━━━━━ Supplied material ━━━━━

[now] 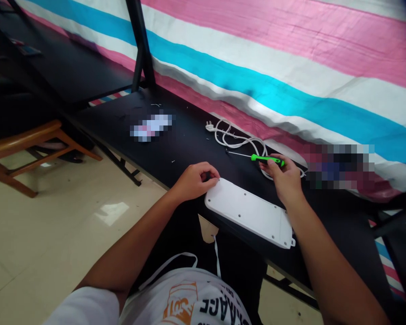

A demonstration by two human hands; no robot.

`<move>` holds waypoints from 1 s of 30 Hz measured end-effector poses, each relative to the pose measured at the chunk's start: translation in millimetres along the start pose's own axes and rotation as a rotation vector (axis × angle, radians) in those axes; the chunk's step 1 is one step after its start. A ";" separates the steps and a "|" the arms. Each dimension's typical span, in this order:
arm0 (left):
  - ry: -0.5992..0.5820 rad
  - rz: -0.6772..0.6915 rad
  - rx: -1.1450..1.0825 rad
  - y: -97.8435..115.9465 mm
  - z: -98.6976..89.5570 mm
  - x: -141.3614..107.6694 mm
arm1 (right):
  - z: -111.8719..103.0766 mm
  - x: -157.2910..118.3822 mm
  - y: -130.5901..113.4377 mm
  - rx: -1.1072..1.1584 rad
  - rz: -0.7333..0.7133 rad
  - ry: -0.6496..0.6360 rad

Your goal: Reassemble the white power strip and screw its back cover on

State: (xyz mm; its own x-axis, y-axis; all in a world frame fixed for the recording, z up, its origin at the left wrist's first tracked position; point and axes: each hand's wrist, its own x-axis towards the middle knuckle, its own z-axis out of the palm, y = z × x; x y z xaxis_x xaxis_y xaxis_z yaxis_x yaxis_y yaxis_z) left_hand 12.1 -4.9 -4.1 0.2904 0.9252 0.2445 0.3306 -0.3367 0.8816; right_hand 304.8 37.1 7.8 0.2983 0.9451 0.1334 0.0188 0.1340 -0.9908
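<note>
White shirt (pixel 149 307), its orange print (pixel 180 301) and inverted black lettering (pixel 213 308) not fully legible, fronts a black table (pixel 186 149) bearing a white casing (pixel 257 214). At one corner, the left hand (pixel 196 181) pinches thumb to forefinger, contents unclear; the right hand (pixel 287 178) curls around a green screwdriver (pixel 257 158).

The head view looks forward and down from above the near edge of the black table (pixel 189 144) — fairly close, tilted so the table runs slantwise — facing the striped sheet (pixel 257 85) behind it.
</note>
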 end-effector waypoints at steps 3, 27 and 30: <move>0.009 -0.001 0.035 -0.2 0.6 0.2 | -0.1 0.8 0.0 0.005 -0.007 0.005; 0.048 -0.014 0.050 0.7 -3.0 -2.4 | -60.3 -24.8 -40.5 0.265 0.069 0.176; 0.125 -0.024 -0.025 1.8 -2.7 -1.8 | -65.0 -30.7 -38.9 0.260 0.082 0.169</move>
State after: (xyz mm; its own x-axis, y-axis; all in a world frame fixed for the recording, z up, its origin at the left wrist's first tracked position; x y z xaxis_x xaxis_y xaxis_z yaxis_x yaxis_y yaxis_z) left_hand 9.7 -6.7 -1.9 0.1680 0.9481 0.2698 0.3130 -0.3109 0.8974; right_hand 357.0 -16.5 40.8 0.4433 0.8960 0.0260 -0.2498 0.1514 -0.9564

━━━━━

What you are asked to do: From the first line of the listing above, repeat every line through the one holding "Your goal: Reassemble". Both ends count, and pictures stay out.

Answer:
[now] 

A demonstration by two human hands; no robot.

`<move>` holds waypoints from 1 s of 30 Hz measured end-effector poses, each relative to the pose measured at the chunk's start: translation in millimetres along the start pose's own axes and rotation as a rotation vector (axis × angle, radians) in those axes; the chunk's step 1 is one step after its start. A ";" separates the steps and a "|" the arms. Each dimension's typical span, in this order:
arm0 (left):
  - ry: -0.5992..0.5820 rad
  - rz: -0.6772..0.6915 rad
  - rx: -1.1450..1.0825 rad
  - y: -97.8435..115.9465 mm
  - z: -98.6976..89.5570 mm
  - x: -141.3614..107.6694 mm
arm1 (right):
  - z: -111.8719..103.0766 mm
  - x: -157.2910..118.3822 mm
  - y: -130.5901..113.4377 mm
  - rx: -1.1072..1.1584 rad
  - rz: -0.7333..0.7133 rad
  - ry: -0.6496..0.6360 rad

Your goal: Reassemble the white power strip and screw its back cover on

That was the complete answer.